### WORK INSTRUCTIONS
Please print the whole of the listing that follows exactly.

### PROVIDED DATA
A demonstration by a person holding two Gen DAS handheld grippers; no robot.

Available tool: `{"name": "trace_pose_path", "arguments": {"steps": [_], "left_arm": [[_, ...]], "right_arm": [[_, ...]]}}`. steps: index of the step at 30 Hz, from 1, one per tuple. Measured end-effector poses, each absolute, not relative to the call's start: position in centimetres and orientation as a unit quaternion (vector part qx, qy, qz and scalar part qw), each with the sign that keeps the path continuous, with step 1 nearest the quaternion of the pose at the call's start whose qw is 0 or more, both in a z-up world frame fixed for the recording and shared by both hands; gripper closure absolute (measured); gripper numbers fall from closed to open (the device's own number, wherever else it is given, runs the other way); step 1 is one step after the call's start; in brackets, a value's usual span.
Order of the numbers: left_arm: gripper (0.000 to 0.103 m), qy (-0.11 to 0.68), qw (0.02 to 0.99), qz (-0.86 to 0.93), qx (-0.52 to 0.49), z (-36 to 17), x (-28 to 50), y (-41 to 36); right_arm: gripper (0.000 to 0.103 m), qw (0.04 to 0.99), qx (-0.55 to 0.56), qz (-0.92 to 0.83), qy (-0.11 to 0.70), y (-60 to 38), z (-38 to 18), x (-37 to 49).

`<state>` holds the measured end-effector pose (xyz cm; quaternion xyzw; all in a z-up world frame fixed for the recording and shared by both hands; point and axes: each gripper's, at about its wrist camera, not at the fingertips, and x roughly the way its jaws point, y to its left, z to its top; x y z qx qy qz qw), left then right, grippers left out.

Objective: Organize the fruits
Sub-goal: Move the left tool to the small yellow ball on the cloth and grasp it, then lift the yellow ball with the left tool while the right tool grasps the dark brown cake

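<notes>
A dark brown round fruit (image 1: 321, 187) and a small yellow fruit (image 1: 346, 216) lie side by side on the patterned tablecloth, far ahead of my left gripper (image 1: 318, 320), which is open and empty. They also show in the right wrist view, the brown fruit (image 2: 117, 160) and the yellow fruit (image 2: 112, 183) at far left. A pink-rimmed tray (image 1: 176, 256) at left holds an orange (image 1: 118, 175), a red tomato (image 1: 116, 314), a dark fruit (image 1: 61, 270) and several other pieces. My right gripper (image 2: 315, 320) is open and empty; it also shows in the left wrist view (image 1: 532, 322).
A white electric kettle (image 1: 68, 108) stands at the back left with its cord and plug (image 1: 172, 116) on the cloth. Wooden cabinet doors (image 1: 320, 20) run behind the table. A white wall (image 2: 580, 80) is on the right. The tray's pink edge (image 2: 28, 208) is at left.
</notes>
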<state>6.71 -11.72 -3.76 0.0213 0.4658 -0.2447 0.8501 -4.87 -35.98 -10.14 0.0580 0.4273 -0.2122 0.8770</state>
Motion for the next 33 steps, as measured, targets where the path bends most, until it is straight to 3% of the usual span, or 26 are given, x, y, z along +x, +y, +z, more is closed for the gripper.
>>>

### EXERCISE ANSWER
A demonstration by a person holding two Gen DAS handheld grippers; no robot.

Available tool: `{"name": "trace_pose_path", "arguments": {"steps": [_], "left_arm": [[_, ...]], "right_arm": [[_, ...]]}}`. steps: index of the step at 30 Hz, from 1, one per tuple. Measured end-effector poses, each absolute, not relative to the call's start: position in centimetres and orientation as a unit quaternion (vector part qx, qy, qz and scalar part qw), each with the sign that keeps the path continuous, with step 1 nearest the quaternion of the pose at the call's start whose qw is 0 or more, both in a z-up world frame fixed for the recording and shared by both hands; gripper closure absolute (measured); gripper numbers fall from closed to open (the device's own number, wherever else it is given, runs the other way); step 1 is one step after the call's start; in brackets, a value's usual span.
Order of the numbers: left_arm: gripper (0.000 to 0.103 m), qy (-0.11 to 0.68), qw (0.02 to 0.99), qz (-0.86 to 0.93), qx (-0.52 to 0.49), z (-36 to 17), x (-28 to 50), y (-41 to 36); right_arm: gripper (0.000 to 0.103 m), qw (0.04 to 0.99), qx (-0.55 to 0.56), qz (-0.92 to 0.83), qy (-0.11 to 0.70), y (-60 to 38), z (-38 to 18), x (-37 to 49).

`<state>` holds the measured end-effector pose (xyz cm; quaternion xyzw; all in a z-up world frame fixed for the recording and shared by both hands; point and axes: each gripper's, at about its wrist camera, not at the fingertips, and x roughly the way its jaws point, y to its left, z to its top; x y z qx qy qz qw), left then right, grippers left out.

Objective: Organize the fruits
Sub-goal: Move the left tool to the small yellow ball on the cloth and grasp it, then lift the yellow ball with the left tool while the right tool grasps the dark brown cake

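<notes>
A dark brown round fruit (image 1: 321, 187) and a small yellow fruit (image 1: 346, 216) lie side by side on the patterned tablecloth, far ahead of my left gripper (image 1: 318, 320), which is open and empty. They also show in the right wrist view, the brown fruit (image 2: 117, 160) and the yellow fruit (image 2: 112, 183) at far left. A pink-rimmed tray (image 1: 176, 256) at left holds an orange (image 1: 118, 175), a red tomato (image 1: 116, 314), a dark fruit (image 1: 61, 270) and several other pieces. My right gripper (image 2: 315, 320) is open and empty; it also shows in the left wrist view (image 1: 532, 322).
A white electric kettle (image 1: 68, 108) stands at the back left with its cord and plug (image 1: 172, 116) on the cloth. Wooden cabinet doors (image 1: 320, 20) run behind the table. A white wall (image 2: 580, 80) is on the right. The tray's pink edge (image 2: 28, 208) is at left.
</notes>
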<state>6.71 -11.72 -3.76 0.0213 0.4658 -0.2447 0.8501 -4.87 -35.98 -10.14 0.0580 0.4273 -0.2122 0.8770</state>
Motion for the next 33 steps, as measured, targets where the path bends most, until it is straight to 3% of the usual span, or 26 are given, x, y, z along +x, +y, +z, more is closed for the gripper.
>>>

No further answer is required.